[WORK ITEM]: In the data below, find the line with "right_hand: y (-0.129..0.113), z" and the line with "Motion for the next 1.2", then restate both and every line between them exactly, minus the pictures.

-------

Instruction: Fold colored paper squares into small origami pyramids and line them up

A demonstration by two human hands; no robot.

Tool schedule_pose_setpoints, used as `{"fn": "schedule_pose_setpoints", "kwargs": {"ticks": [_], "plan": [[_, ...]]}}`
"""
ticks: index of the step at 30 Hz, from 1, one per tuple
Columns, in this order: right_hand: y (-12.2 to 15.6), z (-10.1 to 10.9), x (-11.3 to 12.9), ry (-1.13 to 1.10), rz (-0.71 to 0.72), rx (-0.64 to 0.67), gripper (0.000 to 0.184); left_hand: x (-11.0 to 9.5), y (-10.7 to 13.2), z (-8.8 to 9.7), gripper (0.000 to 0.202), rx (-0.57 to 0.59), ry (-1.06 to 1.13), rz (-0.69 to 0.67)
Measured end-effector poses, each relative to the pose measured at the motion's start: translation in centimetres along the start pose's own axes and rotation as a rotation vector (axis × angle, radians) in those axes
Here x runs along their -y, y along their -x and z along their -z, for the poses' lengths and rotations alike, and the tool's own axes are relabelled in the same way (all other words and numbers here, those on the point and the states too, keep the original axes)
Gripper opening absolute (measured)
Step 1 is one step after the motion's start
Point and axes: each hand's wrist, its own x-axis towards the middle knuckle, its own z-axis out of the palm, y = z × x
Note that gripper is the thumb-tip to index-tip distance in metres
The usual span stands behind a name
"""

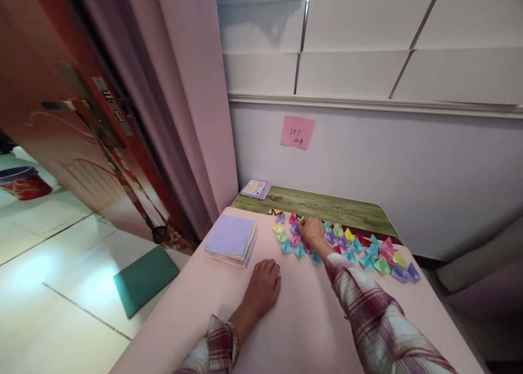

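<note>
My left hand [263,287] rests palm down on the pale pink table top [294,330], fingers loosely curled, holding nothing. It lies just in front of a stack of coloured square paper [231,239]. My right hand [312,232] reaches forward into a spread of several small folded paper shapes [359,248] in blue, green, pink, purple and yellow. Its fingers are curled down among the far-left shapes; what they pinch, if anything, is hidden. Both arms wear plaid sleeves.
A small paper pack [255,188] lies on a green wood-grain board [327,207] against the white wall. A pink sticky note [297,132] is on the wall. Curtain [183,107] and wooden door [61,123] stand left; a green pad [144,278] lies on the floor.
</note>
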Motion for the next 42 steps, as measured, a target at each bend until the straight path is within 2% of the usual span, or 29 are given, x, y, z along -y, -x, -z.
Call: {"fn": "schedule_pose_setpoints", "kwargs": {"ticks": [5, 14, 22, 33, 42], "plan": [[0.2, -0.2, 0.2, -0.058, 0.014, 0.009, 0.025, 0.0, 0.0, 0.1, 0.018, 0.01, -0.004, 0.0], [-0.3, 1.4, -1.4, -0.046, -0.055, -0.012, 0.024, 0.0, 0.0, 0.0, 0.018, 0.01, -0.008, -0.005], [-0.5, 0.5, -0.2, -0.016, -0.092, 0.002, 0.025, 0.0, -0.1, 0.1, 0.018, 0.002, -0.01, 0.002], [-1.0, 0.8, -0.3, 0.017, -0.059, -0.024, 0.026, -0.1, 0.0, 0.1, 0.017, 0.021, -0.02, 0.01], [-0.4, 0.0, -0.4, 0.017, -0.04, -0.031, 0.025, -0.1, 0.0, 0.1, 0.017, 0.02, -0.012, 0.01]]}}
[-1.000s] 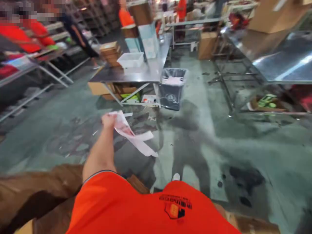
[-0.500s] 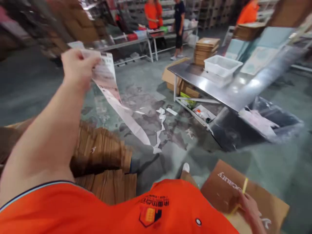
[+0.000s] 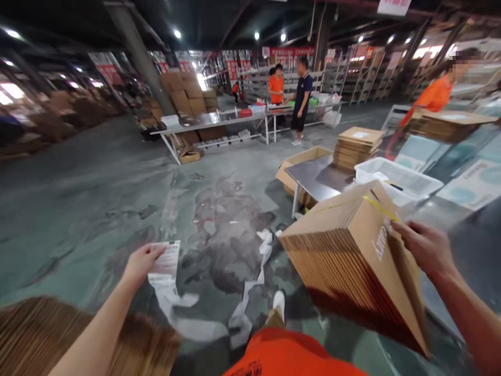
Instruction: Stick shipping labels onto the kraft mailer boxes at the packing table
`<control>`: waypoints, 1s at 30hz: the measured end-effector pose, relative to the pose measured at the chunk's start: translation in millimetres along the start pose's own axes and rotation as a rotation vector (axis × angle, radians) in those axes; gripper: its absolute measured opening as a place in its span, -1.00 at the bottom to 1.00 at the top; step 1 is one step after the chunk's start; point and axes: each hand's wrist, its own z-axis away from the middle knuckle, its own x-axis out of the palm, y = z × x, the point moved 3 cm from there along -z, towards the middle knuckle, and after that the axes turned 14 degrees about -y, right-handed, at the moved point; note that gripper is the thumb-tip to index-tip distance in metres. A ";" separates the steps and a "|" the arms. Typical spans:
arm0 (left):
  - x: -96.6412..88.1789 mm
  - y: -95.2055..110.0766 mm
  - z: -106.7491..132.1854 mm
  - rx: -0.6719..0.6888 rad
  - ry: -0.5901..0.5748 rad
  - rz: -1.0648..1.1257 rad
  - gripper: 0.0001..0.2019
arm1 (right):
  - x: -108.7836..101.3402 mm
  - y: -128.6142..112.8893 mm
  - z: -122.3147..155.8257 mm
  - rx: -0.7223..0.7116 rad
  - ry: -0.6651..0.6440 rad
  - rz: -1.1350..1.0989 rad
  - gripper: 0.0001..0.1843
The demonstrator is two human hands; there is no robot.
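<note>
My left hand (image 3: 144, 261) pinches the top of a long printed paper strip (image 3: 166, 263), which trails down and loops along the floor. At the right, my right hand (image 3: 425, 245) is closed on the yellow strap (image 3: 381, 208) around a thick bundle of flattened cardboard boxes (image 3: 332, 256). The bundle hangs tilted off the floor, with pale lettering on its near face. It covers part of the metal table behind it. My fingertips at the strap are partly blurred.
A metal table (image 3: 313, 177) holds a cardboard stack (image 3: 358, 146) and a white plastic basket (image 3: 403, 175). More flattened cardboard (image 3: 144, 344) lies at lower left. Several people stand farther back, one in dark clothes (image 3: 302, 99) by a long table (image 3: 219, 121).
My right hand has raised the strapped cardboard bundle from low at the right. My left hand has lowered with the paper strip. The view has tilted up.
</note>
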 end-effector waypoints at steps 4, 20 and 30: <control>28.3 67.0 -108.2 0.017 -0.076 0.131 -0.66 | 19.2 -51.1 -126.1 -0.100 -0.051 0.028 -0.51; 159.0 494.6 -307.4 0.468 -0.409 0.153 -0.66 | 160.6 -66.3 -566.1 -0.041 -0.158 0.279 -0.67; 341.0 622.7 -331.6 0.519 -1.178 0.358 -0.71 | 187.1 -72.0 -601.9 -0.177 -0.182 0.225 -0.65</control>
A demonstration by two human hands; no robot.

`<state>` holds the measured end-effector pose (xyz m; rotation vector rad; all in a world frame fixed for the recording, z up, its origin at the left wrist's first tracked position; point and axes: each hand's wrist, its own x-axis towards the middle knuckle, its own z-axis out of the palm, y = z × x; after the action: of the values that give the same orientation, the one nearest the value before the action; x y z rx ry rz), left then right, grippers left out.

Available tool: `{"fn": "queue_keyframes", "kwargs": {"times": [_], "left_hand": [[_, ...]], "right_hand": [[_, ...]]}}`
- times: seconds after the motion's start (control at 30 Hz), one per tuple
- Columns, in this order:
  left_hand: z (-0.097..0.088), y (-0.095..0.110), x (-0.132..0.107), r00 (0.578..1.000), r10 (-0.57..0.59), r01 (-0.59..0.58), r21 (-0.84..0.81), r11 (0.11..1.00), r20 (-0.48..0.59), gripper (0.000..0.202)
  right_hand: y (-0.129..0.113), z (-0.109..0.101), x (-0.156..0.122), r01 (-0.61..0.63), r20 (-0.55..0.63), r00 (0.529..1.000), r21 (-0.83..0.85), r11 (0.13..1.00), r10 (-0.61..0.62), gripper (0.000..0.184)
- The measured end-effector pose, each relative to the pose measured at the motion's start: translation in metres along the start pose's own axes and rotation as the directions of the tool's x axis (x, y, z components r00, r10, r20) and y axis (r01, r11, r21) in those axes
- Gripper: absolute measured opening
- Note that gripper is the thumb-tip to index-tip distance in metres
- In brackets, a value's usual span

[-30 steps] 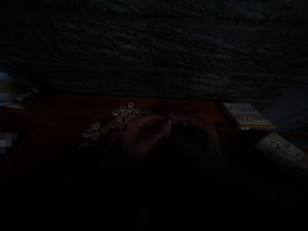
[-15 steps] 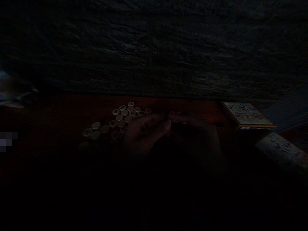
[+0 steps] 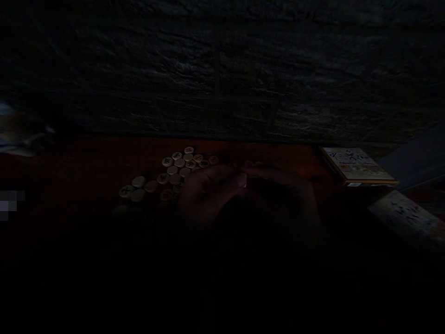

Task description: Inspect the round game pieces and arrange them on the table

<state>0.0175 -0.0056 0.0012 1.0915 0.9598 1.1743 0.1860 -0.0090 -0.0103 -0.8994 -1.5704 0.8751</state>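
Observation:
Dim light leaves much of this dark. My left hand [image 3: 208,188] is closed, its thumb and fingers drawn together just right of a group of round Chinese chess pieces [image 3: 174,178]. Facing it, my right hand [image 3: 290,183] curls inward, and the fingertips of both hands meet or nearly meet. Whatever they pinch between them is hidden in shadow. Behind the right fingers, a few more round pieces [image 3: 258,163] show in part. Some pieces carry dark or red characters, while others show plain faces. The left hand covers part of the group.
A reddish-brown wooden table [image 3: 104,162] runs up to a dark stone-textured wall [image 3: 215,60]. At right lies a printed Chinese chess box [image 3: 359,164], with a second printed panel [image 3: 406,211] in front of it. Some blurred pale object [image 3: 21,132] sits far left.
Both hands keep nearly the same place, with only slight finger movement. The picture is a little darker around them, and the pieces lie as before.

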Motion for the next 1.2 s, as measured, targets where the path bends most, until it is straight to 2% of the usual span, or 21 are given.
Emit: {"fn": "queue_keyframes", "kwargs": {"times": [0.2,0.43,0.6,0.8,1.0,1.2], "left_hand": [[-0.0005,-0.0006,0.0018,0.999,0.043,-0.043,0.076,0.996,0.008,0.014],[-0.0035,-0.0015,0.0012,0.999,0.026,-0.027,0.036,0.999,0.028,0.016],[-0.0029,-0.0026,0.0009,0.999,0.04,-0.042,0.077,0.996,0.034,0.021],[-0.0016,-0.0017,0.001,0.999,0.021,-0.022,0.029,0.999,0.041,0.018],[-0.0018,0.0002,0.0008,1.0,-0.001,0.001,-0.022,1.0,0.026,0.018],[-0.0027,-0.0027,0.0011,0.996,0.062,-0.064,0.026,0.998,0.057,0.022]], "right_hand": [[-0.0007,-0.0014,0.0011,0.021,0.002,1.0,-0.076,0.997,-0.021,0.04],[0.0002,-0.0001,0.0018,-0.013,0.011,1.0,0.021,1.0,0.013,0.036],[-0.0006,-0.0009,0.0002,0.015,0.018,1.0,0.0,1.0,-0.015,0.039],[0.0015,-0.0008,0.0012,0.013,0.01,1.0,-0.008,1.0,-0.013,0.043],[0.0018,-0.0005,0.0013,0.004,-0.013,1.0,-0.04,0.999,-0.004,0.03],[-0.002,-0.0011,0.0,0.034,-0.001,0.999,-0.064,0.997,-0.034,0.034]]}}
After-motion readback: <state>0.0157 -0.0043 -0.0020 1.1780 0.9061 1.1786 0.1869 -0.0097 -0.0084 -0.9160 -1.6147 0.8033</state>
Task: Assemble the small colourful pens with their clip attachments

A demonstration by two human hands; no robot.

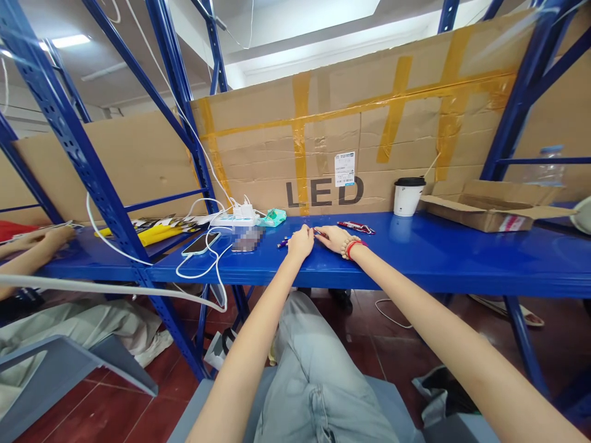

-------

[ANSWER SECTION]:
  right_hand: y (-0.129..0.113), z (-0.109..0.101), x (-0.156..0.122), r01 (-0.61..0.63), r20 (-0.55..0.63), r00 (0.529..1.000), r21 (-0.83..0.85), r11 (0.13..1.00), r10 (-0.61..0.62), gripper (0.000..0.184)
- The measured end-effector pose, each relative to the pose measured at the motion's start: translation in metres along the start pose's own axes and rotation as the directions of the tool's x axis (x, y, z components r00, r10, r20) and y axis (r01, r11, r21) in those axes
- Gripper: absolute measured opening
- Note that gripper is the thumb-tip to index-tip distance in metres
- In brackets, a value's usual span

[-30 steps] 
[-15 steps] 
[+0 steps] 

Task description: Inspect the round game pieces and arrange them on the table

<state>0.0175 -0.0056 0.0012 1.0915 0.9598 1.1743 0.1860 -0.0090 -0.0103 -0.8994 -1.5704 0.8751</state>
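Observation:
Dim light leaves much of this dark. My left hand [image 3: 208,188] is closed, its thumb and fingers drawn together just right of a group of round Chinese chess pieces [image 3: 174,178]. Facing it, my right hand [image 3: 290,183] curls inward, and the fingertips of both hands meet or nearly meet. Whatever they pinch between them is hidden in shadow. Behind the right fingers, a few more round pieces [image 3: 258,163] show in part. Some pieces carry dark or red characters, while others show plain faces. The left hand covers part of the group.
A reddish-brown wooden table [image 3: 104,162] runs up to a dark stone-textured wall [image 3: 215,60]. At right lies a printed Chinese chess box [image 3: 359,164], with a second printed panel [image 3: 406,211] in front of it. Some blurred pale object [image 3: 21,132] sits far left.
Both hands keep nearly the same place, with only slight finger movement. The picture is a little darker around them, and the pieces lie as before.
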
Motion for the next 1.2 s, as measured, targets where the path bends most, until it is straight to 2% of the usual span, or 21 are given.

The requested output has been fully supplied.